Chimère. Donner vie. Rien ne surgit jamais ex nihilo.

Phot. © Christophe Raynaud de Lage

Phot. © Christophe Raynaud de Lage

À travers l’évocation partiellement autobiographique des difficultés d’un couple à avoir un enfant, Frédérique Voruz offre, sur le mode du conte imprégné d’humour et de fantaisie, une réflexion beaucoup plus large sur le « donner naissance », ses tenants et ses aboutissants.

Une femme se lamente et prend à partie les oiseaux insouciants qui chantent alors qu’elle pleure. Son drame : elle et son compagnon voudraient un enfant, mais il ne vient pas. La faute à qui, la faute à quoi ? Ça tourne dans leur tête… Ils sont certainement coupables. Oui, mais de quoi ? Ils ne sont peut-être pas faits pour être parents. Ou alors un sort pèse sur eux. C’est quoi, la condition pour réussir ? Qu’à cela ne tienne, dit Stella, il y a toujours eu des fées penchées sur les berceaux dans les contes, alors pourquoi ne pas en appeler une ?

Oui, mais voilà… Celle qui arrive ne remplit pas tout à fait l’office qu’on attend d’elle. Look un peu rock’n’roll, elle n’a pas vraiment l’allure de l’emploi et, face aux demandes de Stella, allègue toutes les nuisances provoquées par l’arrivée d’un petit : nausées, vomissements, pleurs du bébé, vergetures, fuites de lait, tout y passe, mais Stella s’accroche. Et, comme nous sommes dans le monde réel, c’est du côté de la médecine et de l’obstétrique que Stella et Neven, son compagnon, se tournent pour procéder à une PMA – lire Programmation Médicalement Assistée. « Tu sais combien ça coûte à la Sécu ? » dira la fée aux augures douteux pour en rajouter une couche.

Phot. © Christophe Raynaud de Lage

Phot. © Christophe Raynaud de Lage

Fantaisie à tous les étages

À aucun moment, la pièce ne s’essaie au naturalisme et au réalisme. La musique est visible à l’arrière-plan, les accessoires sont manipulés à vue et un ventilateur et quelques billes de polystyrène suffisent à suggérer un froid qui n’est pas qu’atmosphérique.

C’est dans cet entre-deux entre réel et imaginaire qu’évoluent les personnages. La « bonne » fée renâcle, elle n’a pas l’habitude du genre de demande de Stella : princesse, carrosse, souliers, ça, elle connaît. Mais un petit… Là on commence par la fin – « Ils se marièrent… » – qui n’est pas forcément ce qui lui paraît le mieux.

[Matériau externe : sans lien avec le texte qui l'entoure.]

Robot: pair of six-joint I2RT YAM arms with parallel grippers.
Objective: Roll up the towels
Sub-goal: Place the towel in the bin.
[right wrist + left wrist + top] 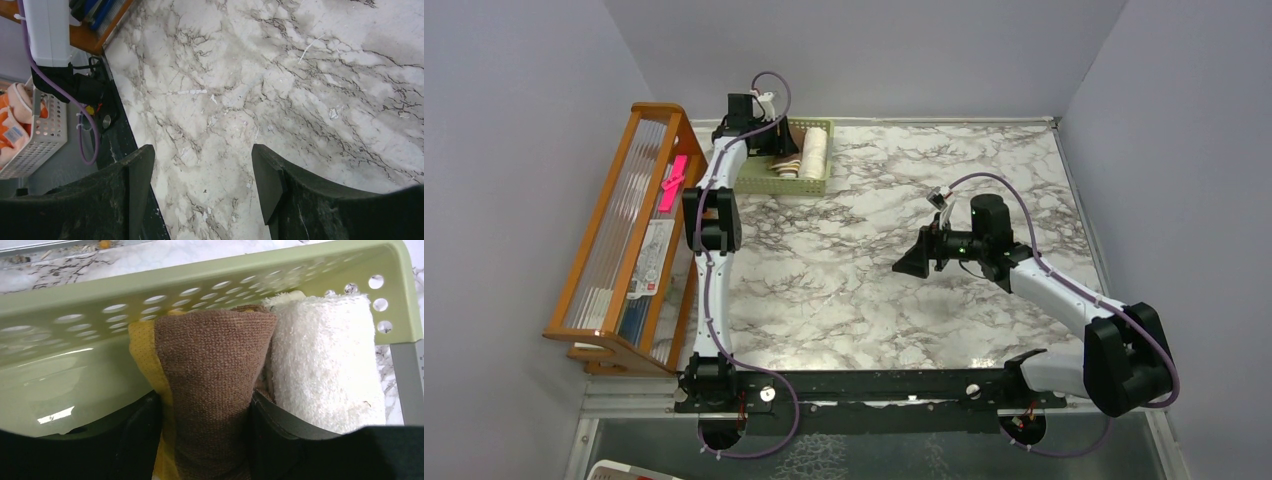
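The left gripper [205, 397] sets its fingers [280, 440] either side of the mustard-and-brown towel roll [215, 350], low centre of the wrist view; whether they press it I cannot tell. It is soft, light terry that would likely spring open, so hold it across the middle. The cream roll [325, 355] touches its right side, both in the green basket [75, 305]. The right gripper [202, 155] stands wide and empty over the marble table [300, 75].

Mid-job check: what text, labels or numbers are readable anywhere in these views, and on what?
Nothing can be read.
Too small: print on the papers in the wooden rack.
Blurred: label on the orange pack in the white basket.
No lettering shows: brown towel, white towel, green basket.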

Quant à la spécialiste qui reçoit le jeune couple, elle n’est pas non plus à piquer des hannetons. Les parents ont beau s’appeler Berlioz, un nom prédestiné de créateur que l’obstétricienne écorche en Berluz – qui rapproche immanquablement leur nom de « berlue », illusion que des « parents » qui voudraient bien l’être en devenir se font –, celle-ci s’emploie à dresser tous les obstacles possibles : âge de la mère, importance du pourcentage d’échecs, etc., de quoi faire douter le plus aguerri.

Et puis il y a les injonctions contraignantes comme pointer du doigt l’influence du tabac – Neven fume – sur le nombre et la résistance des spermatozoïdes du père. Si l’on ajoute le « protocole » de soins, c’est un enfer tant il provoque de fébrilité calendaire et de culpabilité des parents putatifs, sans compter les malaises et douleurs que le traitement occasionne. Heureusement, il y a la fantaisie et la poésie pour mettre le drame à distance.

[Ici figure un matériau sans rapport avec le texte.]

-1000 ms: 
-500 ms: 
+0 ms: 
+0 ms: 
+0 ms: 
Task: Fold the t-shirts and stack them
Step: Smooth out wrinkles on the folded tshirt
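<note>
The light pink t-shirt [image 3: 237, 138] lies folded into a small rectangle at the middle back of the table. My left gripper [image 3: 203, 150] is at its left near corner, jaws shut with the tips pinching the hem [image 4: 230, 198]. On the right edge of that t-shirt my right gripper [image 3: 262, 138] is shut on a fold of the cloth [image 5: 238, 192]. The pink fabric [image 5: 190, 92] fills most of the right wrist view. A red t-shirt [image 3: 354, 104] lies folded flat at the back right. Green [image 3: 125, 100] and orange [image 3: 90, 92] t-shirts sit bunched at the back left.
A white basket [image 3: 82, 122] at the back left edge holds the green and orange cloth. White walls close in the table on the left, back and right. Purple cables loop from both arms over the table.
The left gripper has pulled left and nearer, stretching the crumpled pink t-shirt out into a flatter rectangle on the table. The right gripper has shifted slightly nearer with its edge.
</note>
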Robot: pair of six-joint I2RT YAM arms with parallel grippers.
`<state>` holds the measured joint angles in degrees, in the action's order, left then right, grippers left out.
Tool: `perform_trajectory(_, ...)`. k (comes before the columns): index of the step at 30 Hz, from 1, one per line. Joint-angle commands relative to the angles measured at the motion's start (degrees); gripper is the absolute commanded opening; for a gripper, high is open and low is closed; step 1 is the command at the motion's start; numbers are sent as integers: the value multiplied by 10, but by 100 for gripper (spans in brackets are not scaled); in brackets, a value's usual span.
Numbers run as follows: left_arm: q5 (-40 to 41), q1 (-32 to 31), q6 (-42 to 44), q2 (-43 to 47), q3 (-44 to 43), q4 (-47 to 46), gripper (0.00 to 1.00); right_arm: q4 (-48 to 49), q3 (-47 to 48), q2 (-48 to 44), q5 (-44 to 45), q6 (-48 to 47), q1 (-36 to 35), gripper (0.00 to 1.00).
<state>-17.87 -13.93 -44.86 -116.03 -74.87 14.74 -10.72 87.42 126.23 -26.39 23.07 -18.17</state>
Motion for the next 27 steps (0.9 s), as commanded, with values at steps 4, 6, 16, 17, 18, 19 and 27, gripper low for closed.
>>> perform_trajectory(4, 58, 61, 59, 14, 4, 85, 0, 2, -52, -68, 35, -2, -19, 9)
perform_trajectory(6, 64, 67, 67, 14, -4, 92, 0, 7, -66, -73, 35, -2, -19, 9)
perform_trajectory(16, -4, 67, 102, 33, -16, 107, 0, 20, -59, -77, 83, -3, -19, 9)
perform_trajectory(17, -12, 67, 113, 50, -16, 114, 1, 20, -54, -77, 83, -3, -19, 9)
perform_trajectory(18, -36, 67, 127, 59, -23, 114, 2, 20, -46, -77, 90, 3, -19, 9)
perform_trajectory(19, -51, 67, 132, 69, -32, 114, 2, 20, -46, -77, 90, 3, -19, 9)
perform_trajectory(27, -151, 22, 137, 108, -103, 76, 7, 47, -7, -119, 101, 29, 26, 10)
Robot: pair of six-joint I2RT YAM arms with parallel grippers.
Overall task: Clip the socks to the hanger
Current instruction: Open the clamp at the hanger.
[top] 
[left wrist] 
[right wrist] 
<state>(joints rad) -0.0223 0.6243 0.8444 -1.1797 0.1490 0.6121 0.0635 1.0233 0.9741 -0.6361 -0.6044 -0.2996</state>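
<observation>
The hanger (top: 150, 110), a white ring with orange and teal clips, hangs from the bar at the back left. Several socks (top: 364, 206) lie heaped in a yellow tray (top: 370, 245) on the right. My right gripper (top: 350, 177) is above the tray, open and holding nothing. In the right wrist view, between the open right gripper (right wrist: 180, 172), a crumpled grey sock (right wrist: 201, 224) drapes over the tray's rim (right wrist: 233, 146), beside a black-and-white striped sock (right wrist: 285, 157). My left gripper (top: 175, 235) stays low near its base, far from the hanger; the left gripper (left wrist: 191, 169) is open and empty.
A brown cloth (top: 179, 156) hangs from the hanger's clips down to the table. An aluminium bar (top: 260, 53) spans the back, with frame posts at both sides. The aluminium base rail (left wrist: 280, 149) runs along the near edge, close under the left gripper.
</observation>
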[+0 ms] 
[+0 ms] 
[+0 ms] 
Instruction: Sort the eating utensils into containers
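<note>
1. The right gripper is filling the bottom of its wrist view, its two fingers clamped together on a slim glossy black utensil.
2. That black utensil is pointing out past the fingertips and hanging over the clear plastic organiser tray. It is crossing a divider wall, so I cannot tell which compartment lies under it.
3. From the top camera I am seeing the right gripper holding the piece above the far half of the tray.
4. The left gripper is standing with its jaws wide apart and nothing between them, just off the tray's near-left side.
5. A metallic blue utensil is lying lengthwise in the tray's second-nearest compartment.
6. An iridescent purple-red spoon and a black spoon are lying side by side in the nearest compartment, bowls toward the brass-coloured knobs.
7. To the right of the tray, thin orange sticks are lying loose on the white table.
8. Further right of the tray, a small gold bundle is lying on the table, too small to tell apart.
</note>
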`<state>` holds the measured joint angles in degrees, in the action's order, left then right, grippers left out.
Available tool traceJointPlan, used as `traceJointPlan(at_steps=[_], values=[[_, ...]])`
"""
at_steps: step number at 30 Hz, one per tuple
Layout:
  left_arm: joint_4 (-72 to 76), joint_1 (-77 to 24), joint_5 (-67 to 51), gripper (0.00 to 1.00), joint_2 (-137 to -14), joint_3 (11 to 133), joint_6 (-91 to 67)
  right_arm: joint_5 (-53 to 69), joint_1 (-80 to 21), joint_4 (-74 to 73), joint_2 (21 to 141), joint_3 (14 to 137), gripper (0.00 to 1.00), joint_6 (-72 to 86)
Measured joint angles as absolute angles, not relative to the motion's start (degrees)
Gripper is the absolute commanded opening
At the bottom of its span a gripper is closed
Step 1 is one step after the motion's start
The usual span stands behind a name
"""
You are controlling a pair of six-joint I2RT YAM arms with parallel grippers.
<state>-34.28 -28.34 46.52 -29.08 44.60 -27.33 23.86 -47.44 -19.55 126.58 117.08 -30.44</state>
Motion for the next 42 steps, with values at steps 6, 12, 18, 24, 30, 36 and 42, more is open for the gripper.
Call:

Bruité et musicalisé en direct, le marathon de Stella et Neven prend des allures distanciées. La musique introduit un propos mâtiné d’humour qui vise à dédramatiser l’ensemble ; elle est commentaire, épaulée par deux personnages – une actrice et un acteur aux costumes tout en nuances de vert et de bleu – qui encadrent le jeune couple. Chœur antique de comédie, ils tourneront autour du cercle de lumière qui figure le ventre maternel, dans lequel se tient la jeune femme, qui a été délimité tel un cercle magique pour ce qui pourrait être une initiation.

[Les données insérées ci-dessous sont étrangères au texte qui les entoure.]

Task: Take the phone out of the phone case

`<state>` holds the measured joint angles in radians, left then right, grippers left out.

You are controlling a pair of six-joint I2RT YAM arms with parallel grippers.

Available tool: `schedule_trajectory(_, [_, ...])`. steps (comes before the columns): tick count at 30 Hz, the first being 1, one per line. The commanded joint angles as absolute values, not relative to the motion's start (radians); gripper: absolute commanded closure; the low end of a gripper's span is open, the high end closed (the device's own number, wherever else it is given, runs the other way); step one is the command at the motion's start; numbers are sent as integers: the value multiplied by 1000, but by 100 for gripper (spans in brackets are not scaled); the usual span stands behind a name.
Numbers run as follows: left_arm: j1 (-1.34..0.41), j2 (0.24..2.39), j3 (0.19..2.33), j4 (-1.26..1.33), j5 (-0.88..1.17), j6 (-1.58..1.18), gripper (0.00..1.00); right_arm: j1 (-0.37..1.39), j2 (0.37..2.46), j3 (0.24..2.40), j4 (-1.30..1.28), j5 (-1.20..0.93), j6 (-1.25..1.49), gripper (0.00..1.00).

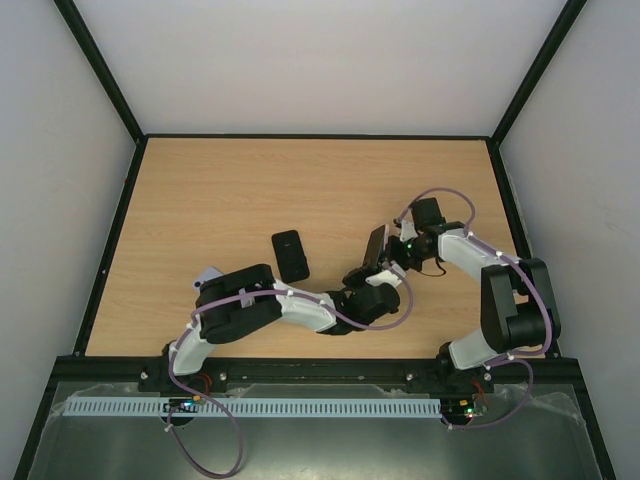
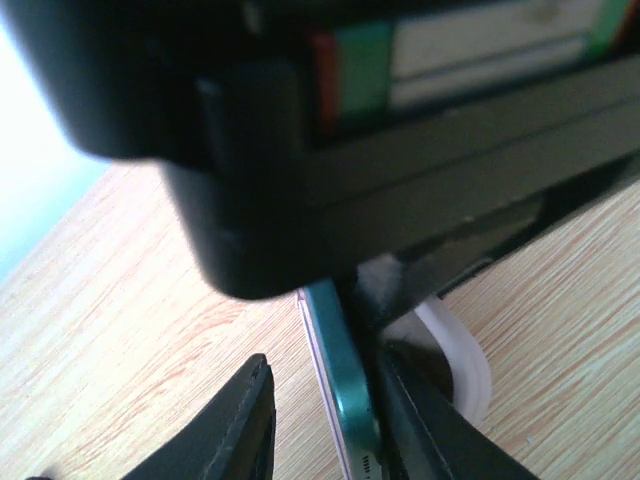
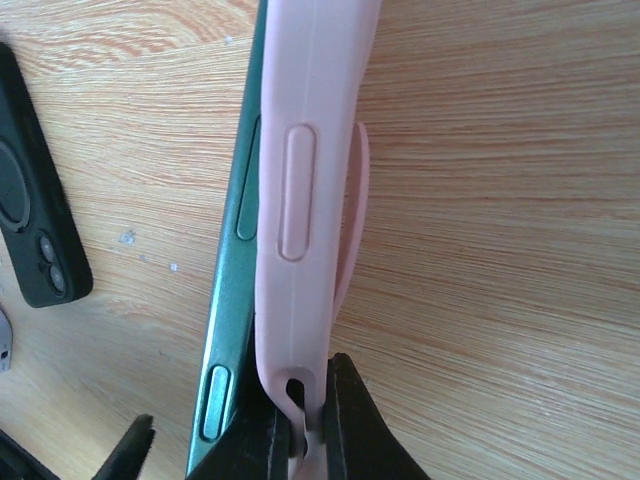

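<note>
Phone [image 1: 377, 245], dark green along its side, is held up on edge between the two grippers, right of the middle of the wooden table [image 1: 250, 190], about halfway between the far and near edges. Whether its lower end touches the wood cannot be told.

It still sits partly in a pink case [image 3: 295, 200]. In the right wrist view the case's long side has come away from the phone's edge, so the green side and its two buttons show bare beside the pink wall. A thin pink loop stands out from the case's back.

The right gripper [image 3: 300, 428] reaches in from the right edge of the table. Its fingers are closed tightly, pinching the rim of the pink case at one end.

The left gripper [image 2: 325, 400] reaches across from the near left corner. Its fingers are spread, one on each side of the phone. One finger lies against the phone. The other stands apart, with bare wood showing in the gap.

A black case [image 1: 290, 255] lies flat near the middle of the table, left of the phone and apart from both grippers. Its camera cut-out faces up.
</note>
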<state>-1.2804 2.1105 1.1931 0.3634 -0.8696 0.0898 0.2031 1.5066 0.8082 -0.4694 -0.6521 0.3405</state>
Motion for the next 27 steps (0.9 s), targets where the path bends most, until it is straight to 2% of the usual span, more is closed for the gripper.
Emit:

Phot. © Christophe Raynaud de Lage

Phot. © Christophe Raynaud de Lage

Ô rage, ô désespoir !...

Chimère n’en retrace pas moins le parcours du combattant que représente une PMA. Pas seulement au niveau du traitement, lourd, difficile et aux résultats hypothétiques, mais aussi à ce que vivent à l’intérieur d’eux-mêmes les couples en désir d’enfant : responsabilité possible de l’un ou de l’autre, responsabilité des parents, de l’héritage familial, et, plus masqués, failles et doutes que chacun porte en soi. « L’autre jour, dit Stella, j’ai vu un tableau. Il représentait des pots de confiture vides. J’ai eu une montée de larmes. D’angoisse. Tout ce vide, cette transparence. Il y avait quelque chose de contre nature dans ces pots translucides. Le manque matérialisé. Une bulle de rien enfermée. Je me suis sentie l’un de ces pots de confiture vide. […] Un pot qui refusait d’être rempli. »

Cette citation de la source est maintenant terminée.